[Task goal]
Everything in the data below is left aside except the lines from the one containing "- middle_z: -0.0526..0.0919" through the one containing "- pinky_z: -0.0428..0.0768"; repeat those exactly.
Recorded information Block Start
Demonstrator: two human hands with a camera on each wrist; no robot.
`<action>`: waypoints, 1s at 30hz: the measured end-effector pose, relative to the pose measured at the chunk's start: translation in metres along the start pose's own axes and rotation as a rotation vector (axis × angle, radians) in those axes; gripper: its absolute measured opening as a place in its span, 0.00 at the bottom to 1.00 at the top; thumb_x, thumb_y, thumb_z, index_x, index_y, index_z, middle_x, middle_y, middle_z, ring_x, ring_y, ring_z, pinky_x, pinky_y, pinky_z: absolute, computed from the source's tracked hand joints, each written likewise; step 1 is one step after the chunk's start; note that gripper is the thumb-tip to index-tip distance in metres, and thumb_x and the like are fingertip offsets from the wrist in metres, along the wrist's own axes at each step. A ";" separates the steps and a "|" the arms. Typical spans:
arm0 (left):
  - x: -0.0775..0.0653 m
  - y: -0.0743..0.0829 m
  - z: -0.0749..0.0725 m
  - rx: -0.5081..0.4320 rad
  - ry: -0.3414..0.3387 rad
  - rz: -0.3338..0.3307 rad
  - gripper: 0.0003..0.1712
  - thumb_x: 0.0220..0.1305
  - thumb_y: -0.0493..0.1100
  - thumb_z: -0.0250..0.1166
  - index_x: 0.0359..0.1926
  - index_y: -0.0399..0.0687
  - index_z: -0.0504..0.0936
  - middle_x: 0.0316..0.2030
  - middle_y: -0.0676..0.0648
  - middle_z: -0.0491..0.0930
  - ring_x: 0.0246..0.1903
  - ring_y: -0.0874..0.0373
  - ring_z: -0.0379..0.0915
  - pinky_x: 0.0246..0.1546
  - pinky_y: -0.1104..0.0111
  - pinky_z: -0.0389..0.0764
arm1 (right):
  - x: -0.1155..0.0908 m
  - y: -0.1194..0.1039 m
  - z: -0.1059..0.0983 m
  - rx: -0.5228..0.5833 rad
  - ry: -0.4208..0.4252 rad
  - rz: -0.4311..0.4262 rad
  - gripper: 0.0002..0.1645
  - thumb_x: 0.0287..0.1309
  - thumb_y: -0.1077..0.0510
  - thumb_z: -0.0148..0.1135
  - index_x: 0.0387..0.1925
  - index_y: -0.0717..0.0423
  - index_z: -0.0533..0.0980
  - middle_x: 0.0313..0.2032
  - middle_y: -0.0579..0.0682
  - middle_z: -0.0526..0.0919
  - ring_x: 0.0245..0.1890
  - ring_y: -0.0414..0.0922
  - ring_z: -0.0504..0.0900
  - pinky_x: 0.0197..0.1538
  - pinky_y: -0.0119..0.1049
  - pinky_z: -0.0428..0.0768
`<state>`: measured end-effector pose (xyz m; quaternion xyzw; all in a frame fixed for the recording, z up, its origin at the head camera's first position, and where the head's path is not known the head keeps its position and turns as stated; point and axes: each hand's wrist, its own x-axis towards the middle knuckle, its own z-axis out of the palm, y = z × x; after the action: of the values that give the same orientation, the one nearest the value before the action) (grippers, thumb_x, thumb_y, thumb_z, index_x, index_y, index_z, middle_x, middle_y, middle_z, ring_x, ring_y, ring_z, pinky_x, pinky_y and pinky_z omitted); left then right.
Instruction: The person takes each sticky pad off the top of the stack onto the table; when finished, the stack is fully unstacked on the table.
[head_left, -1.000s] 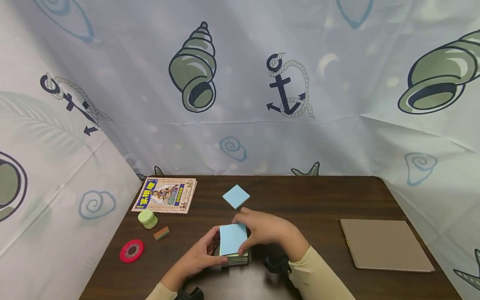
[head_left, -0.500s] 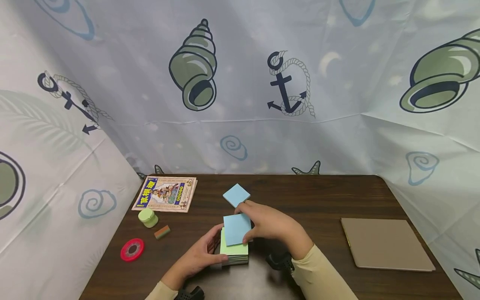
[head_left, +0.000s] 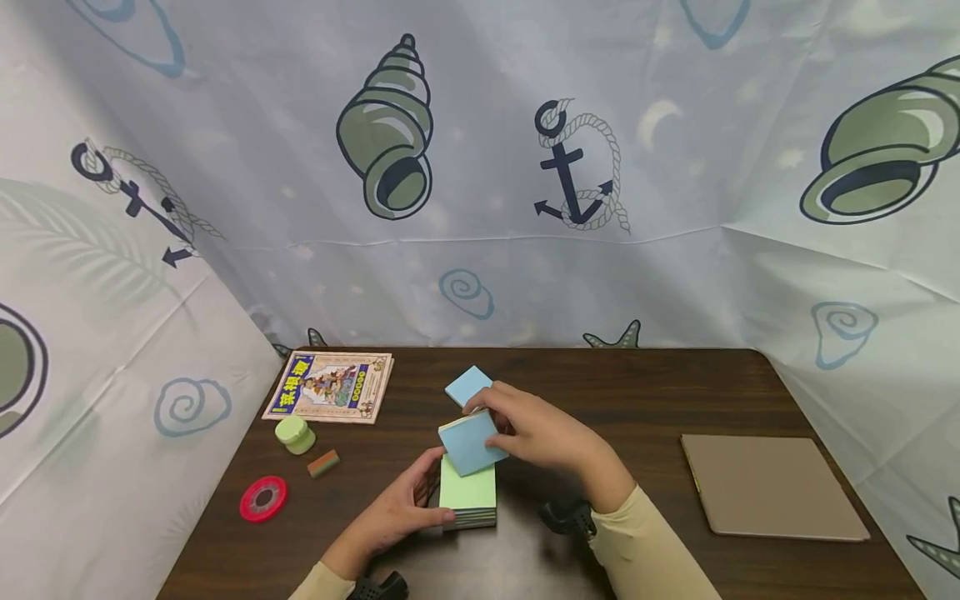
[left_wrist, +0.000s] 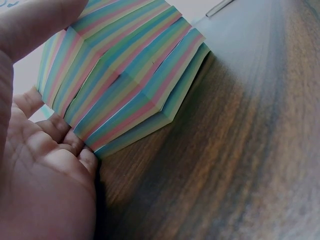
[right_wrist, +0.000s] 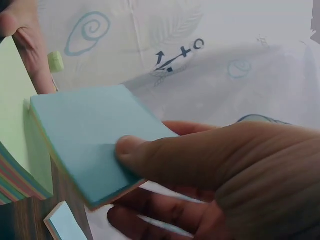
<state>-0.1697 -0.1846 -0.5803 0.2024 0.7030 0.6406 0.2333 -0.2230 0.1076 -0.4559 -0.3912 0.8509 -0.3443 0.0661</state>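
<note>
Head view: right fingers pinch blue pad's edge, wide tabletop rightward.

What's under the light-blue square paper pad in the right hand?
In the head view, the pad overlaps a pale-green-topped, stripe-edged paper stack, hiding most of its far end. The right hand has fingers beneath the pad, whose underside is hidden.

There are two blue pads, one stack, one jar.
</note>
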 end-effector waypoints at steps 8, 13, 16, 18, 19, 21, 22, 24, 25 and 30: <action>0.001 -0.001 0.002 -0.002 -0.002 0.039 0.52 0.68 0.36 0.76 0.85 0.48 0.57 0.80 0.39 0.64 0.77 0.69 0.63 0.73 0.82 0.62 | -0.003 0.004 -0.008 0.021 0.136 -0.073 0.24 0.72 0.63 0.70 0.64 0.41 0.80 0.45 0.45 0.78 0.40 0.39 0.79 0.44 0.34 0.83; 0.001 -0.002 0.002 -0.012 -0.019 0.061 0.53 0.69 0.34 0.76 0.85 0.44 0.54 0.78 0.37 0.65 0.76 0.68 0.65 0.73 0.81 0.64 | -0.003 0.010 -0.010 -0.005 0.251 -0.056 0.23 0.73 0.65 0.69 0.63 0.42 0.83 0.44 0.42 0.79 0.38 0.37 0.77 0.42 0.34 0.81; 0.001 -0.001 0.002 -0.004 -0.022 0.063 0.53 0.69 0.35 0.75 0.86 0.44 0.54 0.78 0.38 0.65 0.77 0.69 0.64 0.73 0.82 0.63 | -0.002 0.015 -0.012 -0.022 0.327 -0.007 0.19 0.73 0.65 0.69 0.59 0.43 0.86 0.44 0.43 0.79 0.36 0.39 0.77 0.41 0.34 0.80; 0.001 -0.001 0.002 -0.003 -0.023 0.065 0.53 0.69 0.35 0.75 0.86 0.44 0.54 0.78 0.37 0.65 0.77 0.69 0.64 0.73 0.82 0.63 | -0.003 0.021 -0.012 -0.019 0.368 0.038 0.17 0.73 0.65 0.69 0.57 0.44 0.86 0.44 0.43 0.79 0.37 0.39 0.77 0.41 0.34 0.81; 0.001 -0.001 0.002 -0.005 -0.025 0.065 0.53 0.69 0.35 0.75 0.86 0.44 0.54 0.78 0.37 0.65 0.76 0.69 0.64 0.73 0.82 0.63 | -0.003 0.024 -0.013 -0.009 0.386 0.061 0.17 0.73 0.65 0.68 0.56 0.44 0.86 0.45 0.43 0.80 0.37 0.39 0.78 0.42 0.34 0.81; 0.001 -0.001 0.002 -0.009 -0.026 0.070 0.53 0.69 0.34 0.75 0.85 0.44 0.54 0.77 0.36 0.65 0.75 0.68 0.65 0.72 0.81 0.64 | -0.003 0.031 -0.013 0.006 0.425 0.095 0.16 0.74 0.65 0.68 0.56 0.45 0.86 0.47 0.44 0.81 0.39 0.40 0.79 0.43 0.36 0.82; 0.001 -0.001 0.002 -0.010 -0.028 0.073 0.53 0.69 0.34 0.75 0.85 0.43 0.54 0.77 0.36 0.65 0.75 0.67 0.66 0.72 0.81 0.64 | -0.003 0.035 -0.013 0.014 0.446 0.108 0.16 0.74 0.64 0.68 0.56 0.45 0.86 0.47 0.45 0.81 0.39 0.41 0.80 0.43 0.36 0.82; 0.000 -0.001 0.002 -0.011 -0.029 0.075 0.53 0.69 0.34 0.75 0.85 0.43 0.54 0.77 0.36 0.65 0.75 0.67 0.66 0.72 0.81 0.65 | -0.003 0.042 -0.014 0.037 0.494 0.135 0.15 0.74 0.64 0.68 0.57 0.46 0.86 0.48 0.48 0.82 0.40 0.42 0.81 0.44 0.37 0.83; 0.000 -0.001 0.002 -0.010 -0.030 0.076 0.53 0.69 0.34 0.75 0.85 0.42 0.54 0.77 0.36 0.65 0.75 0.67 0.66 0.72 0.81 0.65 | -0.003 0.045 -0.014 0.046 0.519 0.146 0.15 0.75 0.63 0.68 0.57 0.46 0.86 0.49 0.49 0.83 0.40 0.42 0.81 0.43 0.38 0.83; 0.001 -0.001 0.002 -0.010 -0.026 0.082 0.53 0.69 0.32 0.75 0.85 0.42 0.54 0.77 0.36 0.65 0.75 0.67 0.66 0.72 0.80 0.66 | -0.002 0.060 -0.012 0.100 0.643 0.197 0.14 0.75 0.61 0.68 0.58 0.47 0.86 0.49 0.51 0.82 0.41 0.43 0.81 0.44 0.37 0.82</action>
<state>-0.1689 -0.1822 -0.5815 0.2381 0.6877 0.6506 0.2171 -0.2631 0.1430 -0.4849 -0.1749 0.8441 -0.4831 -0.1536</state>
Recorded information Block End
[Output of the task]
  - middle_z: -0.0526..0.0919
  - ring_x: 0.0245..0.1890
  - ring_y: -0.0414..0.0922
  - ring_z: -0.0504..0.0900
  - pinky_x: 0.0197..0.1538
  - pinky_y: -0.0119..0.1049
  - pinky_z: -0.0428..0.0768

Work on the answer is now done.